NHTSA Releases New Crash Test and Rollover Ratings
The National Highway Traffic Safety Administration (NHTSA) has released new crash test and/or rollover ratings for 42 model year 2006 vehicles – 16 passenger cars, 17 sport utility vehicles, four vans, and five pickups – and two early-release model year 2007 sport utility vehicles. NHTSA’s safercar.gov consumer information program uses a on-e to five-star rating system, with five being the highest rating in both crash and rollover testing. Front and side star ratings indicate the chance of a serious injury to the occupant.

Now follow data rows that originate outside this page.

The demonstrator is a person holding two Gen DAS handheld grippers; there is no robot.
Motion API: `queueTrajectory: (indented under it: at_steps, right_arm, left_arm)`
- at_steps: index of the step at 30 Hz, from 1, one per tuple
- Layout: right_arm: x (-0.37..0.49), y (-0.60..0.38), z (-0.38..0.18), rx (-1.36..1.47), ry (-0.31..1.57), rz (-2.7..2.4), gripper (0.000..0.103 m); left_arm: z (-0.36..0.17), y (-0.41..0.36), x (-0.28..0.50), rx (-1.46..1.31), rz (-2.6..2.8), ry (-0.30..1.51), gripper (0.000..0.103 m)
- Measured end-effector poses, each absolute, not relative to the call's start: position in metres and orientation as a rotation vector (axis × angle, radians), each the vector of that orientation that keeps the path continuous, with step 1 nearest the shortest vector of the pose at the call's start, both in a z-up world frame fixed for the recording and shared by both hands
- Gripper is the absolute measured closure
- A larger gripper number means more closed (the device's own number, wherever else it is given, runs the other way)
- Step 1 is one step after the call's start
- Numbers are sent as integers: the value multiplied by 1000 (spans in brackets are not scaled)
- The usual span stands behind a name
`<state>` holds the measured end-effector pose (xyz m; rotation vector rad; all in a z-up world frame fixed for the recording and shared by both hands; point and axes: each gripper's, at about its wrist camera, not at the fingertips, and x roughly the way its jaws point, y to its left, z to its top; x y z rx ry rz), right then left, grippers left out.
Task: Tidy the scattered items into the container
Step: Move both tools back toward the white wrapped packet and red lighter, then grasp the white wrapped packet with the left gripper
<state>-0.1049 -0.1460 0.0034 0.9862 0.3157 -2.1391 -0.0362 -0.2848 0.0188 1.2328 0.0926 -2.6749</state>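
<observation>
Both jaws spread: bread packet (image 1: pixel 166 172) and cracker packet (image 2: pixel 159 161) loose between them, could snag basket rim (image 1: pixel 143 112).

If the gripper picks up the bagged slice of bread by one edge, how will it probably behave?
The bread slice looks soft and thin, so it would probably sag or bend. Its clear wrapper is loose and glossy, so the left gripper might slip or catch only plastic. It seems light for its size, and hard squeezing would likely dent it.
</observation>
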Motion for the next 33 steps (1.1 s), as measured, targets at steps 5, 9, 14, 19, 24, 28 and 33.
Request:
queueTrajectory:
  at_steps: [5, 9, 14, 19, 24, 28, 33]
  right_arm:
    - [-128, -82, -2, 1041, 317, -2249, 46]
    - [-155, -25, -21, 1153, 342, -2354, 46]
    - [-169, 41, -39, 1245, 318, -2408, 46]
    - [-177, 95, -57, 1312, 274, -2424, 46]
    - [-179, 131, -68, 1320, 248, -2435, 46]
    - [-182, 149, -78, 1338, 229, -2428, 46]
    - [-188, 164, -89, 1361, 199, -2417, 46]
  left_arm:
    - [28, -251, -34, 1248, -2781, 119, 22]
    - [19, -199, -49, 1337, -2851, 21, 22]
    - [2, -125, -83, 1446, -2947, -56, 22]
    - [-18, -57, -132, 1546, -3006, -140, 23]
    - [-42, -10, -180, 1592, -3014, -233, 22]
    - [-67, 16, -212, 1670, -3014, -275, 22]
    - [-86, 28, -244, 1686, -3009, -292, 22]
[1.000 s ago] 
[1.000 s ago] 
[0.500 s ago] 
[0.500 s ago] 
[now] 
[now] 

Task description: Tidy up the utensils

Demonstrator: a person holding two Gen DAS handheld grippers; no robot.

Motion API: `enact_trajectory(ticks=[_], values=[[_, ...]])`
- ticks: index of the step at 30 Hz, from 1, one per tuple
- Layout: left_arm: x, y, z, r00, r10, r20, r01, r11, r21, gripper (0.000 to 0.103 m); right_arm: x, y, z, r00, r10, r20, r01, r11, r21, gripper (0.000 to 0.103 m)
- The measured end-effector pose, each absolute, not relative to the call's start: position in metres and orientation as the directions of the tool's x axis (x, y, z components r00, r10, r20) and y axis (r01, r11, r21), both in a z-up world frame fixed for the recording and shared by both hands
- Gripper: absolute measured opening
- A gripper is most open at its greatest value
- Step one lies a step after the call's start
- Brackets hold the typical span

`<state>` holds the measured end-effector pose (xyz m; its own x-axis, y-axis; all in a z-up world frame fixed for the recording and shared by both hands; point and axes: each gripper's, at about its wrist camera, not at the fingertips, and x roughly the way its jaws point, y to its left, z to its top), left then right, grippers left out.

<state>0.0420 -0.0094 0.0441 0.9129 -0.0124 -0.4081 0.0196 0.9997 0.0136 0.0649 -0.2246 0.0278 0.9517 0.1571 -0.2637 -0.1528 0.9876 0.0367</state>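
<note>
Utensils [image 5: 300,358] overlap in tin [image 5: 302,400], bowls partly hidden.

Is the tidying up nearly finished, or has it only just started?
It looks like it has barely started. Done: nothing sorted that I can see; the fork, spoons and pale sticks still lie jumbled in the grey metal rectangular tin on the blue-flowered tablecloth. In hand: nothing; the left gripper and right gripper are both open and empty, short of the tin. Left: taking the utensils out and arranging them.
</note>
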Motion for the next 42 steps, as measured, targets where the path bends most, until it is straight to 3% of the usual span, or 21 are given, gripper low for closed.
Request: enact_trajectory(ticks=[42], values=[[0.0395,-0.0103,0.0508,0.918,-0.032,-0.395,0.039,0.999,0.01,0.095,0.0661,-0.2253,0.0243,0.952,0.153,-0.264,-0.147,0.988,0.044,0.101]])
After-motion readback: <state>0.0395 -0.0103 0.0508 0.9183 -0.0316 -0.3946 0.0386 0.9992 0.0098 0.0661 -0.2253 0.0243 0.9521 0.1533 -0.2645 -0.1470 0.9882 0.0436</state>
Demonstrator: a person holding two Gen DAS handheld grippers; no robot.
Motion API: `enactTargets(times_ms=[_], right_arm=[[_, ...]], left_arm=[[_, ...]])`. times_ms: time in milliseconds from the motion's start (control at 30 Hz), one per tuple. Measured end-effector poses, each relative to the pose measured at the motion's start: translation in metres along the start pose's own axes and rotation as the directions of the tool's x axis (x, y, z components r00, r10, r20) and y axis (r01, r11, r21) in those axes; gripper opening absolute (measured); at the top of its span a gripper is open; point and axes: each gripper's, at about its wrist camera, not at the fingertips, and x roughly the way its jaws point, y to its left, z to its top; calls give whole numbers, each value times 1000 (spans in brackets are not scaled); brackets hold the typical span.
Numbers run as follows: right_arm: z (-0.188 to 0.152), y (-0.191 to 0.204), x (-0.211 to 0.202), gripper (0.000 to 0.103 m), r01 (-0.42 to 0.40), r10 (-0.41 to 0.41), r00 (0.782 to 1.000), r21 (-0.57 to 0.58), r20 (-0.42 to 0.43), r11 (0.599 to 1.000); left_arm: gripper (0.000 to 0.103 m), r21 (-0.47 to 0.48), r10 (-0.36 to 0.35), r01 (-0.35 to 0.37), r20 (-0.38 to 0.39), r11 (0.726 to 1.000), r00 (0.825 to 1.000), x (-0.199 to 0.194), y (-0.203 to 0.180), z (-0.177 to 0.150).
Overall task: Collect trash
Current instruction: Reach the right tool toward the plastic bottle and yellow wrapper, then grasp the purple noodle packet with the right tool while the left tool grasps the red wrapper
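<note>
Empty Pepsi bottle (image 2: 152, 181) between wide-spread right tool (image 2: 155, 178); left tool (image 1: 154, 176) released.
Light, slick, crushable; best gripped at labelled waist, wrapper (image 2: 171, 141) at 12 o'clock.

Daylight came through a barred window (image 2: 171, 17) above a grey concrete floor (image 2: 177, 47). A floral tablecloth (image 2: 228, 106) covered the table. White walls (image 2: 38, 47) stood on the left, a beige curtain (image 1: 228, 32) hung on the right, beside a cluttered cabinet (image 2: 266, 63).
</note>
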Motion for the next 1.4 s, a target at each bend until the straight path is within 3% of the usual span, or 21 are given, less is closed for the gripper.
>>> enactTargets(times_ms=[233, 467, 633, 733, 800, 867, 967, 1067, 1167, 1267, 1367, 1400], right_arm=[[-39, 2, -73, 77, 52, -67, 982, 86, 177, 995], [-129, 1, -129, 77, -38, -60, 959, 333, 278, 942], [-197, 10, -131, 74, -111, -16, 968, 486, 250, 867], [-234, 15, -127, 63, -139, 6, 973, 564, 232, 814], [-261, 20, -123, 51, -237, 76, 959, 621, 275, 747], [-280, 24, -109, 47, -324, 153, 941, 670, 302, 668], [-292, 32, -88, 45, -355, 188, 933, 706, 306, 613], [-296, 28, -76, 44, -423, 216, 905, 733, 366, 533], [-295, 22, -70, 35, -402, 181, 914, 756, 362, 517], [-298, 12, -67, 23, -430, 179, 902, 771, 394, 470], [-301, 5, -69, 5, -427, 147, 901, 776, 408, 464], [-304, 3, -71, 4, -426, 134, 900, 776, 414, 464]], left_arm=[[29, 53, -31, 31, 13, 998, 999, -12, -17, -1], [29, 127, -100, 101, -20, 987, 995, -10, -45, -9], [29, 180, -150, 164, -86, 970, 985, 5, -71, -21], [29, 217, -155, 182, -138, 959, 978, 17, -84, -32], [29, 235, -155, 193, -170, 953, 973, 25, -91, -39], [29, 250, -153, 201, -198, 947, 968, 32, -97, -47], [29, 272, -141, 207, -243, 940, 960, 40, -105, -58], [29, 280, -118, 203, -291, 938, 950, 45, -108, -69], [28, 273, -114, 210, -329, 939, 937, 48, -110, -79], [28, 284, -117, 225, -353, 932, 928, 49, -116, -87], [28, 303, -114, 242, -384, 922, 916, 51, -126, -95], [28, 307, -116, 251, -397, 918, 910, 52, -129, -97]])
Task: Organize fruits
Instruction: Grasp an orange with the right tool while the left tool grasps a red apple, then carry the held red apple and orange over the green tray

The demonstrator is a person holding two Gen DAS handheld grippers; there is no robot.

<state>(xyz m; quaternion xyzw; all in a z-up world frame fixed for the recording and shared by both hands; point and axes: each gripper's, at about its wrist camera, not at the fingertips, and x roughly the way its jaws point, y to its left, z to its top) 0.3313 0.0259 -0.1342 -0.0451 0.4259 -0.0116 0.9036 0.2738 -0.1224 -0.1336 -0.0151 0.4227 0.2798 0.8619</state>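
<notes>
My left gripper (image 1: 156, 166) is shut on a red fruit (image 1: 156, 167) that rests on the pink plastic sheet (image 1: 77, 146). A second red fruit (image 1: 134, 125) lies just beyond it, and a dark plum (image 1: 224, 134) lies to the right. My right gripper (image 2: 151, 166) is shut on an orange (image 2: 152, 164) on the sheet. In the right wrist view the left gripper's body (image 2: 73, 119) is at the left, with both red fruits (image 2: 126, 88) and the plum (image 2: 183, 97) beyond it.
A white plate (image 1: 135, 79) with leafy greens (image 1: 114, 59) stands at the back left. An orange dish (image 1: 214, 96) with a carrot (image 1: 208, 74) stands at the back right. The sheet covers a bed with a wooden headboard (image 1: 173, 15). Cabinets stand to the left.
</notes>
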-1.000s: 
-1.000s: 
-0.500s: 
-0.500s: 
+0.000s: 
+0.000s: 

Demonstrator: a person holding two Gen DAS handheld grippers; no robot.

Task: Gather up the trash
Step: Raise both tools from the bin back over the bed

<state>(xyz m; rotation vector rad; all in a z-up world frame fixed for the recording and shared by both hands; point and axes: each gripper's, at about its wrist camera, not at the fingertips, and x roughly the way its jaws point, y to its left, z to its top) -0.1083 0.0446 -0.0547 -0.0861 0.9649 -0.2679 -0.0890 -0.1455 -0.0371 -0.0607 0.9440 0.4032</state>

Rollover star ratings represent the likelihood of rollover if a vehicle is involved in a single-vehicle crash.
Starting with 2004 model year vehicles, NHTSA’s rollover resistance ratings are based in part on a revised risk model recommended in TRB Special Report 265: An Assessment of the National Highway Traffic Safety Administration's Rating System for Rollover Resistance. The TRB report, issued in 2002, found that the static stability factor is a useful indicator of a vehicle's propensity to roll over, but that U.S. government ratings for new cars, light trucks, and sport utility vehicles did not adequately reflect differences in rollover resistance shown by available crash data. Also as a result of TRB Special Report 265, NHTSA performed recommended research on ways of providing consumers with more detailed information on vehicle ratings.